Возможно, я тоже бредила. Порой мне начинало казаться, что мы действительно поедем в пампасы. Может, это помогло бы все исправить. Я вспомнила, с какой любовью он их описывал: симфония воловьих птиц[85], мычание скота, журчание холодных и чистых ручьев. Воздух благоухал сладким-сладким ароматом эвкалипта. Равнины простирались далеко за горизонт.

Мы уже несколько дней не могли спать: Лучо из-за головных болей, а я из-за вернувшейся лихорадки. Я потянулась к пузырьку с вероналом. Предупреждение аптекаря промелькнуло у меня в голове. Мы уже принимали самые высокие дозы, но наши тела стали невосприимчивы к препарату.

Когда я в последний раз пила его? Я попыталась вспомнить, но в голове все расплывалось. Разве мы только что не купили новую бутылку? Нет, это было несколько дней назад. Или это было вчера?

Пампасы. Это звучало так приятно, так тепло. Был май, а это означало, что в Буэнос-Айресе скоро наступит зима.

Еще чуть-чуть, решила я, беря флакон, отмеряя дополнительную дозу для Лучо и для себя. Мы поспим, а завтра отправимся в пампасы. Я вставила диск в граммофон. Мы перенесли его в спальню несколько дней назад, надеясь, что музыка станет нас убаюкивать. Когда она звучала, казалось, что становится легче дышать.

Я откинулась на кровать под первые ноты «Грез», прижимаясь к Лучо. Его рука нашла мою, наши пальцы сплелись.

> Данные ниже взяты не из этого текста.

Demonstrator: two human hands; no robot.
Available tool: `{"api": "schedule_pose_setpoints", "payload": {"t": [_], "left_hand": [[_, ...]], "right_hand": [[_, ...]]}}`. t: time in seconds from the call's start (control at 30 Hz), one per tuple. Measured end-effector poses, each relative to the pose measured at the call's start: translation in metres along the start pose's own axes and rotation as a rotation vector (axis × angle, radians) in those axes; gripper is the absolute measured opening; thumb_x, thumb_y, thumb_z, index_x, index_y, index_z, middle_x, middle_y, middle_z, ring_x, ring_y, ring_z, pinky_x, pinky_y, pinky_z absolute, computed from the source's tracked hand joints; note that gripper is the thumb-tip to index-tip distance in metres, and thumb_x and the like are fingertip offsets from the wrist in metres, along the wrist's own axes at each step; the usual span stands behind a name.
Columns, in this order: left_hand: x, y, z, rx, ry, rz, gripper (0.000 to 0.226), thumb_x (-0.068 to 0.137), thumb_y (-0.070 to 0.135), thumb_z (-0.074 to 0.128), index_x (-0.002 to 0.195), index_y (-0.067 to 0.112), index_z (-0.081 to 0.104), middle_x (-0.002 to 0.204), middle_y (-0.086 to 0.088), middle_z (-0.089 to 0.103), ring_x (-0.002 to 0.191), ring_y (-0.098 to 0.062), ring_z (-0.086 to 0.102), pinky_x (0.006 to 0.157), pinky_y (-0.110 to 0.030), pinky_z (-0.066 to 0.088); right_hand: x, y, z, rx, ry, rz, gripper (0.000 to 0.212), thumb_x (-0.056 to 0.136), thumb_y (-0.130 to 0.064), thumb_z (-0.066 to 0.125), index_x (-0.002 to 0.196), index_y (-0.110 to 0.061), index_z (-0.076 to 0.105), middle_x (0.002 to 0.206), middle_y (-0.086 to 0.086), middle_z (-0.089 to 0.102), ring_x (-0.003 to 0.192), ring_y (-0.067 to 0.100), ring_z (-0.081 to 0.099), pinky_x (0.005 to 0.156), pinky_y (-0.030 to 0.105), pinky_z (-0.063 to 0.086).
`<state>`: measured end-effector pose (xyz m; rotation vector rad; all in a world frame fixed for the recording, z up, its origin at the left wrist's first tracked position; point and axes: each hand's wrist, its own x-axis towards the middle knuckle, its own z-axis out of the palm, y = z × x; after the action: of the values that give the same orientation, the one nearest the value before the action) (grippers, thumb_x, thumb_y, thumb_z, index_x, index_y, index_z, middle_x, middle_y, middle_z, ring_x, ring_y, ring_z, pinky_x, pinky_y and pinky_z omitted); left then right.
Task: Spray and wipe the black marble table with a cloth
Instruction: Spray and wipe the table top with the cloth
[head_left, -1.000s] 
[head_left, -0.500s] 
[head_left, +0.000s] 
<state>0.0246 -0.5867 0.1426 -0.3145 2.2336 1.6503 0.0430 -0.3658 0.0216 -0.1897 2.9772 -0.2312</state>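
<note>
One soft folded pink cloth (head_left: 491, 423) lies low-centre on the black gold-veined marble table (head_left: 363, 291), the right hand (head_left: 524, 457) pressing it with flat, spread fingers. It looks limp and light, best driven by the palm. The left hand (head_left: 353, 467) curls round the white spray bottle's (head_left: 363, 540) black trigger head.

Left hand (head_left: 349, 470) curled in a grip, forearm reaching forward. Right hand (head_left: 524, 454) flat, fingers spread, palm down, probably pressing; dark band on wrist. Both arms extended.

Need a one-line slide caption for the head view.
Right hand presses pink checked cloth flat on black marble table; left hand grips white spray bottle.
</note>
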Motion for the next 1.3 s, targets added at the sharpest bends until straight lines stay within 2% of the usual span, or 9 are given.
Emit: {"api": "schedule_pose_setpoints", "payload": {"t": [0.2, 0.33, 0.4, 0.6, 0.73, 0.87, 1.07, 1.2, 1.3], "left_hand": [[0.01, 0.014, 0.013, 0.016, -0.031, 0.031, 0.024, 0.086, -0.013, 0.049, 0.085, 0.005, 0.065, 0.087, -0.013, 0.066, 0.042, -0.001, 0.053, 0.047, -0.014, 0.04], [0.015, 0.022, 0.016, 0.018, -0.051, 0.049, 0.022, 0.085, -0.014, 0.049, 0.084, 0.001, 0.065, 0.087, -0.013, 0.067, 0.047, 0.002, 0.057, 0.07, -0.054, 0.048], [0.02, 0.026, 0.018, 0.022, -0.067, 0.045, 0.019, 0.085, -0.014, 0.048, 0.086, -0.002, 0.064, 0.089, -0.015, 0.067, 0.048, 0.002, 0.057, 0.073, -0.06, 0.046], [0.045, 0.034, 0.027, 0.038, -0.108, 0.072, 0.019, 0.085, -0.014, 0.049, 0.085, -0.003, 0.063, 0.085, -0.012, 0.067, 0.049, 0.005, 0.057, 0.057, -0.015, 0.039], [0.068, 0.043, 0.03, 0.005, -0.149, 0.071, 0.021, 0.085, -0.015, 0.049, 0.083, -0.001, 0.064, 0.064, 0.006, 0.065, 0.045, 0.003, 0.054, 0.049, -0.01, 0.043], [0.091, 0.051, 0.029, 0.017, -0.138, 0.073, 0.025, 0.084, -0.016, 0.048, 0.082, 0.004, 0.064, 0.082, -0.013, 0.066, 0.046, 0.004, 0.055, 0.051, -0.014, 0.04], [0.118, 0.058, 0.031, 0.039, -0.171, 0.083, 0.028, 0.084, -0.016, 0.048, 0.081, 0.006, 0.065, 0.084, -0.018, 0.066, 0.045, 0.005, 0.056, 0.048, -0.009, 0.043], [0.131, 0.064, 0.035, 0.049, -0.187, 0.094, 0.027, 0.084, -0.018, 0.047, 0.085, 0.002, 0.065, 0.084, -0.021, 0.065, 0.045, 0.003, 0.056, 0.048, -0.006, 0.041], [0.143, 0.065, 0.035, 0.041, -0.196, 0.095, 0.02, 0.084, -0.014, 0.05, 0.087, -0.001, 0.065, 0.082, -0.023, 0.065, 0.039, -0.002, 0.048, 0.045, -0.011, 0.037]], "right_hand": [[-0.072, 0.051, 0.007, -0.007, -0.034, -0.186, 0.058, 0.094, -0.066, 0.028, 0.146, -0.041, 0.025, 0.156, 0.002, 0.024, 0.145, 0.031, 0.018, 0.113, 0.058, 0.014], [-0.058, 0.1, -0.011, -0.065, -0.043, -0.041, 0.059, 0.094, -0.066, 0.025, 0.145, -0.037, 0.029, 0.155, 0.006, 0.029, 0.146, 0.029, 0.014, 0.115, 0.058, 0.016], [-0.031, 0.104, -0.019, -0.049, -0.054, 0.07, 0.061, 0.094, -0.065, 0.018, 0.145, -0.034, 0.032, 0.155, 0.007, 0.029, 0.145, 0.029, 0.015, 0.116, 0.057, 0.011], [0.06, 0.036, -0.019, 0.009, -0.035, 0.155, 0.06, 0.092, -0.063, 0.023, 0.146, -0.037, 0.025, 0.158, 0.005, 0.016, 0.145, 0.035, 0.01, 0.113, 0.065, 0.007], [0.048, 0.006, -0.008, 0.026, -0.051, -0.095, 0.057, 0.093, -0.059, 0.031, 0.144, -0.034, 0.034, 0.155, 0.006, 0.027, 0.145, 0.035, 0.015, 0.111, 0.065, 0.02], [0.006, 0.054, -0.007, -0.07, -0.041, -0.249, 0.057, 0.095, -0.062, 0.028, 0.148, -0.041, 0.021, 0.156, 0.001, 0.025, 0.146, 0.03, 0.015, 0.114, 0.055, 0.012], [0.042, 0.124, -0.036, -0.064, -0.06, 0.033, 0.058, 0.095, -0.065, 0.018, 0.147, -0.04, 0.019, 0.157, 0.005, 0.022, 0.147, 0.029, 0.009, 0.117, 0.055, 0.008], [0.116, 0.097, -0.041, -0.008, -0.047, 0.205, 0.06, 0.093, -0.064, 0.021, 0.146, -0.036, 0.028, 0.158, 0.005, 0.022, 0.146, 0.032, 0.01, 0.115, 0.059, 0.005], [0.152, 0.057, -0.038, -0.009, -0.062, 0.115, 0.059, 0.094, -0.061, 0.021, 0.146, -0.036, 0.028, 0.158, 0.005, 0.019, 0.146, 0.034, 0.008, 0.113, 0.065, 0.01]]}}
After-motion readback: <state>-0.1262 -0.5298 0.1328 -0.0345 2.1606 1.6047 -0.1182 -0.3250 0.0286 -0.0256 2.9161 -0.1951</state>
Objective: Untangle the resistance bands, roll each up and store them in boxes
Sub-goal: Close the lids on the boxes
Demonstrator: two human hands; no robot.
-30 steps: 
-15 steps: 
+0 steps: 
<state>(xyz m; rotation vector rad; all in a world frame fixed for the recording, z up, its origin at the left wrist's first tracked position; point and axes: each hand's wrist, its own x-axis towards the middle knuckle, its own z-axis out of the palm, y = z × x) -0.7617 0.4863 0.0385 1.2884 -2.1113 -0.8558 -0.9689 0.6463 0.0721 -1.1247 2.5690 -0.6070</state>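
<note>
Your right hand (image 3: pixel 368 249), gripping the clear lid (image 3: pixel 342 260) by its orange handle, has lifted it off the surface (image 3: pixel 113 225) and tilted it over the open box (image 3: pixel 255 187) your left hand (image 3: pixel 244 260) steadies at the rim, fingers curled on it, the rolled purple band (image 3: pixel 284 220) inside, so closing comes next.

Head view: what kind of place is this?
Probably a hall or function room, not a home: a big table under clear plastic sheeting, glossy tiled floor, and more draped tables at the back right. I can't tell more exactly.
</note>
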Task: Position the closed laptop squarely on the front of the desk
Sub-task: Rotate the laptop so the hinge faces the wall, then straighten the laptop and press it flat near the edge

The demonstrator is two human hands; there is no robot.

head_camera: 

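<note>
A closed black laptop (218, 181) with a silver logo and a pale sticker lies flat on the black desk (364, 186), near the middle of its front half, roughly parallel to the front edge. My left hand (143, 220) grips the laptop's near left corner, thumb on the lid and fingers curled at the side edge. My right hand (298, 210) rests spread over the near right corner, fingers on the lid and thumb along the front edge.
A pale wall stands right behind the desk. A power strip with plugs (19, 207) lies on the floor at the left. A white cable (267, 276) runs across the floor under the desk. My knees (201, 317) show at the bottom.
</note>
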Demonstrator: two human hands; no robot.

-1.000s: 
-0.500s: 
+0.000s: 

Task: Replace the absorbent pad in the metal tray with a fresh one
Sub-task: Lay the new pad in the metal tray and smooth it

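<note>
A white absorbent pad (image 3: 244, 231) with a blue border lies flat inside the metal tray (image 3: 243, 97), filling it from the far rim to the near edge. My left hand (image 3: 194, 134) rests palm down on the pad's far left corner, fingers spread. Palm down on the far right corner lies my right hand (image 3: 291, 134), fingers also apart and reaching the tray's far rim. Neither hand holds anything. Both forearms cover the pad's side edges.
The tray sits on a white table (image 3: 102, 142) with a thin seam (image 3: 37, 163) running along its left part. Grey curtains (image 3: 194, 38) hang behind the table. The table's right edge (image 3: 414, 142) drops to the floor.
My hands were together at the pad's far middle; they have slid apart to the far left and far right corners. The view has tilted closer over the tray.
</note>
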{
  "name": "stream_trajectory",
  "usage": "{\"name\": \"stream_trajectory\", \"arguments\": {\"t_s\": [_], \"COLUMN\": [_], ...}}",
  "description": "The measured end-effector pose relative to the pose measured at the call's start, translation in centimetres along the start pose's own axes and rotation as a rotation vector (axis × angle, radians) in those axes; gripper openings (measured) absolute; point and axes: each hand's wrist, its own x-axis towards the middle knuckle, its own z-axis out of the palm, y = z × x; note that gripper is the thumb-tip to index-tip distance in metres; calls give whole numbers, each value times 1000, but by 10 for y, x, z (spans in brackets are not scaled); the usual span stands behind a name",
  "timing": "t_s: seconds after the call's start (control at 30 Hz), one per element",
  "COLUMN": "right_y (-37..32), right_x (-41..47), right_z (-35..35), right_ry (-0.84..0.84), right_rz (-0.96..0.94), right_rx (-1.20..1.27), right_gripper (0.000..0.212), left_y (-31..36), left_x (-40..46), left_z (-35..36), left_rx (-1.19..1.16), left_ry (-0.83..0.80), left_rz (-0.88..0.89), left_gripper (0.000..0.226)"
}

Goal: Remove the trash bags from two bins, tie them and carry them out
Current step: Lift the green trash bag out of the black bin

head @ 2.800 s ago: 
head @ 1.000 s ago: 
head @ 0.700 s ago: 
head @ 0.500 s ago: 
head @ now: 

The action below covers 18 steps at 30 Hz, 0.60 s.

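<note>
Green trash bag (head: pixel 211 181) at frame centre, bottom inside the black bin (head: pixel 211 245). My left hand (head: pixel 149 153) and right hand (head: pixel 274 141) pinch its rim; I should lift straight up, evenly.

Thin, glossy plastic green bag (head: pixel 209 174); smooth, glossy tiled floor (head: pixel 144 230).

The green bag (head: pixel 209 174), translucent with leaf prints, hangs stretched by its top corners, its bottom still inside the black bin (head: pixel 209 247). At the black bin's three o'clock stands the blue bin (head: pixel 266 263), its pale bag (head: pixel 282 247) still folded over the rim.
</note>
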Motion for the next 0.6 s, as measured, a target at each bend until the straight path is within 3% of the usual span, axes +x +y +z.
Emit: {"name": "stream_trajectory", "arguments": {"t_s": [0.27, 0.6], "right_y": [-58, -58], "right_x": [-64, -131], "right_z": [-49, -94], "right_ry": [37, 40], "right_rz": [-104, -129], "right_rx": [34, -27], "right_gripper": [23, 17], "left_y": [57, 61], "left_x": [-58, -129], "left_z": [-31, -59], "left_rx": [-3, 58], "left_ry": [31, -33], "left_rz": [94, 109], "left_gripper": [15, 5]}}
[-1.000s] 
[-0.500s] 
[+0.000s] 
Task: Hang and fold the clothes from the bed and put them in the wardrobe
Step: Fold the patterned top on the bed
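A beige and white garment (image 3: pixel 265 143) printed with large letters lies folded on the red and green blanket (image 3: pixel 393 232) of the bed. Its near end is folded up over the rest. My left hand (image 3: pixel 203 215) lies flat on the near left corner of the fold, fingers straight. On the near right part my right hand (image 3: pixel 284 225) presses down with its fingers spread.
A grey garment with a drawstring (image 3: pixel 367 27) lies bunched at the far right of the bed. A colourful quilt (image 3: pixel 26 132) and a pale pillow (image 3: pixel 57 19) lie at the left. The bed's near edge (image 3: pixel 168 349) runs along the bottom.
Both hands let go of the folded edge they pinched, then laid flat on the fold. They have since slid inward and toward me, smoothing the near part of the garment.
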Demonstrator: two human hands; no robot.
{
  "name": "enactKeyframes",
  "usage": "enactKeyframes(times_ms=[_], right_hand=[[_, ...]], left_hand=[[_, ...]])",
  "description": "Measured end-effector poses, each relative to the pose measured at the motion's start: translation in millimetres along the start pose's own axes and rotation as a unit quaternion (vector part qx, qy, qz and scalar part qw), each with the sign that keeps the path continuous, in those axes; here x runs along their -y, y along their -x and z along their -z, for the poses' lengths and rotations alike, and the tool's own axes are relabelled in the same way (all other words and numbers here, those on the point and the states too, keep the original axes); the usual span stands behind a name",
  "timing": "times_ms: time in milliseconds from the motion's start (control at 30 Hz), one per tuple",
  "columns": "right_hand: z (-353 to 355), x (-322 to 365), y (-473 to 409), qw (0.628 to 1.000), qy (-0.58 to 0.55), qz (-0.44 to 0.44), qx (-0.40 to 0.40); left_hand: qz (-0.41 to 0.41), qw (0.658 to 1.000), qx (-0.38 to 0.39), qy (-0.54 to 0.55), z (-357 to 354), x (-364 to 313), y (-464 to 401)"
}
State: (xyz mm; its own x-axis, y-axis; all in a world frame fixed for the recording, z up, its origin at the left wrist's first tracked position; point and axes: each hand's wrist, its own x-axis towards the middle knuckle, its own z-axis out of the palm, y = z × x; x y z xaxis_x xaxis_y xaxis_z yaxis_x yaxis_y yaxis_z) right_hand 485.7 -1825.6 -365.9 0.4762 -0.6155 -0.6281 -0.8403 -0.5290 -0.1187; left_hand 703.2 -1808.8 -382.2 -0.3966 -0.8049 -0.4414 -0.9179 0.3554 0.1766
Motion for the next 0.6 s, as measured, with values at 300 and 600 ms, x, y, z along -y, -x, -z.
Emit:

– Dulces sueños, Антониета, – прошептал он, приблизив губы к моему уху. Он был теплым, таким теплым, и я наконец почувствовала, что уплываю, что странная, всепоглощающая тьма затягивает меня. Пока вдруг не ощутила, что парю, невесомая и сияющая. Где-то далеко я увидела Габриэль – молодую девушку, которая, склонив голову, упражняется в шитье в монастырской мастерской. Я подошла поближе, прошептала ей что-то, и она подняла голову, будто могла меня услышать.